• _Task to complete_:
Exactly as they appear below, repeat the lines from the one with "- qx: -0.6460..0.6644" through the one with "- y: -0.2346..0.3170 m", and no others.

━━━━━ Exercise data ━━━━━

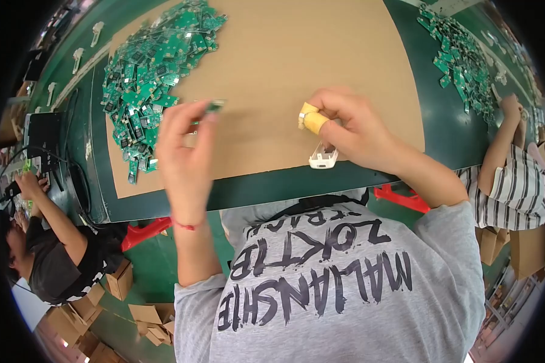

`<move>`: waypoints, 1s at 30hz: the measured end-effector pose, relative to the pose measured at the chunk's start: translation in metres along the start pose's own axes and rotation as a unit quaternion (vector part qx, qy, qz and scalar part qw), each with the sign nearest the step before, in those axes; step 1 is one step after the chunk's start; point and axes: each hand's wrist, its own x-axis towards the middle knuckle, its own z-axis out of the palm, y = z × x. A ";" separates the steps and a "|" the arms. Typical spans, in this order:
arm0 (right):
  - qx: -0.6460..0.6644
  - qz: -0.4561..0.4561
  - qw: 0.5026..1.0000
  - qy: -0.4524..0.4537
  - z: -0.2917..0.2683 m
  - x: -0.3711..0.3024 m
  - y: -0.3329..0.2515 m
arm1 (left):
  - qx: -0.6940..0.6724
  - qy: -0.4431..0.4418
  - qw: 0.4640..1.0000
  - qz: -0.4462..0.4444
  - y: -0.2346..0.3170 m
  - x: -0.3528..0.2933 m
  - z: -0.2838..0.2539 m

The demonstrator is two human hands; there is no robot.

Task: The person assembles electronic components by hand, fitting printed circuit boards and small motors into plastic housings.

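Cardboard sheet (pixel 272 42): lying flat on the dark green table (pixel 254 196), basically serving as the landmark for everything here
Left hand (pixel 188 148): hovering over the left-middle of the sheet, just right of the board heap, fingertips closing narrow on a small green board (pixel 216 105)
Small green board: sitting in that pinch above the sheet, looking kinda blurry
Left wrist: wearing a thin red cord (pixel 184 226), near the sheet's front edge
Right hand (pixel 354 130): hanging over the right half of the sheet, thumb and finger pinching tight on a tiny off-white piece (pixel 301 121)
Yellow wraps (pixel 315 123): covering parts of that thumb and finger, over the right half of the sheet
White casing (pixel 323 160): showing just under the right hand, near the sheet's front edge, facing open side up; can't tell about being gripped or just resting there
Board heap (pixel 154 72): sprawling across the sheet's left side, spilling toward the front
Second board pile (pixel 460 66): spreading well off the sheet's right side
White handheld bits (pixel 77 58): lying past the sheet's left edge, forming a loose row
Left co-worker (pixel 57 254): working off the sheet's left side, wearing a dark top
Right co-worker (pixel 505 187): reaching in off the sheet's right side, wearing stripes
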 end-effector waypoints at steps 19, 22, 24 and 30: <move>-0.428 -0.337 0.815 0.197 0.002 0.009 -0.010 | 0.067 -0.012 0.992 0.108 0.060 -0.013 0.041; -0.443 -0.339 0.808 0.192 0.003 0.009 -0.011 | 0.088 -0.006 0.990 0.111 0.060 -0.015 0.043; -0.453 -0.340 0.802 0.190 0.004 0.010 -0.012 | 0.103 -0.003 0.988 0.117 0.059 -0.015 0.044; -0.448 -0.341 0.809 0.170 0.005 0.012 -0.012 | 0.117 0.008 0.985 0.130 0.057 -0.016 0.045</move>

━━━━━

• _Your response_:
  - qx: -0.6460..0.6644
  - qz: -0.4561..0.4561
  - qw: 0.5026..1.0000
  - qy: -0.4524..0.4537
  - z: -0.2917..0.2683 m
  - x: -0.3711..0.3024 m
  - y: -0.3329..0.2515 m
arm1 (left):
  - qx: -0.6940..0.6724
  - qy: -0.4431..0.4418
  - qw: 0.4640..1.0000
  - qz: -0.4462..0.4444
  - y: -0.2346..0.3170 m

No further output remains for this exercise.